Une étude suédoise de l’Institut de médecine de Göteborg, qui vient d’être publiée, arrive aux mêmes conclusions.

Elle montre que des compléments d’antioxydants « accélèrent le développement de lésions précancéreuses ou de cancers précoces du poumon chez des souris et des cellules humaines en laboratoire ».

« Nous avons constaté que ces antioxydants ont triplé le nombre de tumeurs etaussi fortement accéléré leur agressivité. Et les antioxydants ont tué ces souris deux fois plus vite », affirme le Pr Bergö, coordinateur de l’étude. Plus les doses étaient élevées, plus les effets étaient importants.

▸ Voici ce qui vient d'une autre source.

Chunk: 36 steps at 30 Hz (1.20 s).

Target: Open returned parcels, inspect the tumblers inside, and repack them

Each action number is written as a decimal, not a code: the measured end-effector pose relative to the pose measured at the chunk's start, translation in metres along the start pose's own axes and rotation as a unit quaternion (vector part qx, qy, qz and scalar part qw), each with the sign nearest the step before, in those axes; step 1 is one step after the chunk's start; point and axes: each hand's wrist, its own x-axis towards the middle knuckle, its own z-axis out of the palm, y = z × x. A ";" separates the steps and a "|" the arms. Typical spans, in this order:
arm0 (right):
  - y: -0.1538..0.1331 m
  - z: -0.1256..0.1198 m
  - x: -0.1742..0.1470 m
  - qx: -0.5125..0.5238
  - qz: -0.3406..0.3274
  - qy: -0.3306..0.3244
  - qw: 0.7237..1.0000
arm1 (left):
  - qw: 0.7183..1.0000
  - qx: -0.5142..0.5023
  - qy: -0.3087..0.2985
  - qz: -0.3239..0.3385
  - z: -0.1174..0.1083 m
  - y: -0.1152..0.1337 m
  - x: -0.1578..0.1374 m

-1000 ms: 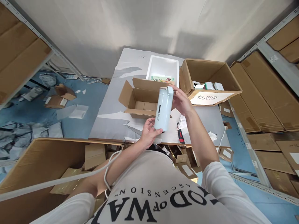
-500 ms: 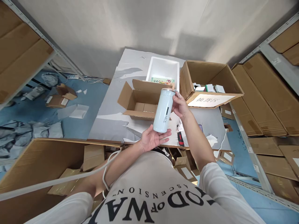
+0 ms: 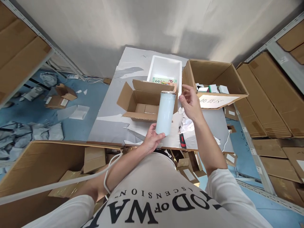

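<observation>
A light blue water bottle (image 3: pixel 165 114) stands nearly upright in front of me, its plain side facing the camera. My left hand (image 3: pixel 152 138) grips it near the base, with the thumb across the front. To the right of the bottle, my right hand (image 3: pixel 190 100) is raised and apart from it, fingers loosely curled and spread, holding nothing. Just behind the bottle sits an open cardboard box (image 3: pixel 133 114), its flaps up; the bottle hides part of its right side.
Behind is a white foam box (image 3: pixel 165 65) with colourful printed packs inside. A larger carton (image 3: pixel 215 71) with a handwritten label holds small boxes. A red-and-black box cutter (image 3: pixel 182 141) and crumpled paper (image 3: pixel 186 124) lie on the table (image 3: pixel 104 117). A white cable (image 3: pixel 71 181) crosses my left arm.
My right hand has let go of the bottle's top and moved right. My left hand has closed round the base. The bottle has turned, so its lettering no longer shows.
</observation>
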 end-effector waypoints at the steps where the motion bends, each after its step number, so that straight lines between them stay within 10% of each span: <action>1: -0.008 -0.004 -0.002 -0.039 -0.011 -0.025 0.999 | 0.999 0.022 0.015 0.021 0.002 -0.002 0.001; 9: -0.023 -0.011 0.004 -0.233 0.016 -0.083 0.969 | 0.961 0.180 0.103 0.180 0.007 -0.022 0.000; 16: -0.007 -0.012 0.013 -0.004 0.058 -0.176 0.983 | 0.952 0.200 0.096 0.210 0.002 -0.025 -0.012; 23: 0.008 -0.015 0.005 0.173 0.083 -0.191 0.963 | 0.998 0.014 -0.052 0.026 -0.013 -0.017 -0.031; 30: 0.000 -0.007 -0.015 0.210 0.103 -0.253 0.939 | 0.986 0.106 0.035 0.121 -0.023 -0.025 -0.031; 36: 0.004 -0.002 -0.028 0.182 0.101 -0.162 0.964 | 0.964 0.224 0.001 0.143 -0.046 -0.021 -0.033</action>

L’hypothèse est que les antioxydants stimulent la progression du cancer en réduisant la quantité d’une protéine, dite « p53 », dont le rôle est capital puisqu’elle est chargée de détruire les cellules cancéreuses pour qu’elles ne se multiplient pas.

« Ce mécanisme suggère que les personnes ayant de petites lésions ou tumeurs non diagnostiquées dans les poumons, ce qui est plus probable chez des fumeurs, devraient éviter les compléments d’antioxydants », souligne le Pr Bergö.

Dans l’étude, les chercheurs ont donné de la vitamine E aux souris mais d’autres antioxydants comme la vitamine A et C pourraient bien aboutir au même résultat.